Count the lines in the listing below that contain the word "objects" and report that number alone.

=== Section Start ===

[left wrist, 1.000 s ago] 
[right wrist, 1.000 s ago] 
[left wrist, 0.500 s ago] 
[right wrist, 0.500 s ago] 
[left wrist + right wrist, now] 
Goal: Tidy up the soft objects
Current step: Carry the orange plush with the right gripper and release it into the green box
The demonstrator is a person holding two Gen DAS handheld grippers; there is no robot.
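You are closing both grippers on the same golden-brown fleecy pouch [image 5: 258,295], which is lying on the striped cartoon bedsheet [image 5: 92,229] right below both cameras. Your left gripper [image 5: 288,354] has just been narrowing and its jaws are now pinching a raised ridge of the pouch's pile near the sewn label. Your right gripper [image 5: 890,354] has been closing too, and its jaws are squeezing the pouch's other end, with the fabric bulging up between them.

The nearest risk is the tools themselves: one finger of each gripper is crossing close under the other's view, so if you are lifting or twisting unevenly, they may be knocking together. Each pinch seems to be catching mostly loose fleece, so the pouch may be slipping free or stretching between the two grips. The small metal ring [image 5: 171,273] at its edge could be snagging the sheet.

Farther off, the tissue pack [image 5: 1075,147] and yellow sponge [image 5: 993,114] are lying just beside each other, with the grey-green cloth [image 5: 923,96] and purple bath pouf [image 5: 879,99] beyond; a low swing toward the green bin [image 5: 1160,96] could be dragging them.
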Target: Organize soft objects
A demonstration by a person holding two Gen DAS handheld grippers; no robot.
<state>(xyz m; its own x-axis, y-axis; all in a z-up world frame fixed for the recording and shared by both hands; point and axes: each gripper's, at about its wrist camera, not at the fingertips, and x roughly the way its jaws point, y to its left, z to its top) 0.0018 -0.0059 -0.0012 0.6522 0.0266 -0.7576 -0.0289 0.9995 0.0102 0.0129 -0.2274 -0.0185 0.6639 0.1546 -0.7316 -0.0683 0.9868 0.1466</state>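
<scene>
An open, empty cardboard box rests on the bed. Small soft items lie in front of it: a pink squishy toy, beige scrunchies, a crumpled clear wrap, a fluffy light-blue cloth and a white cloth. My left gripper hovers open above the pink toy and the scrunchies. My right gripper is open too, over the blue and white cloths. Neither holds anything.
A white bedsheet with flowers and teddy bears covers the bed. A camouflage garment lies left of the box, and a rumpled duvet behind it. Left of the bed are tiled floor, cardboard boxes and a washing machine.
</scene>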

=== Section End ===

### ANSWER SPACE:
2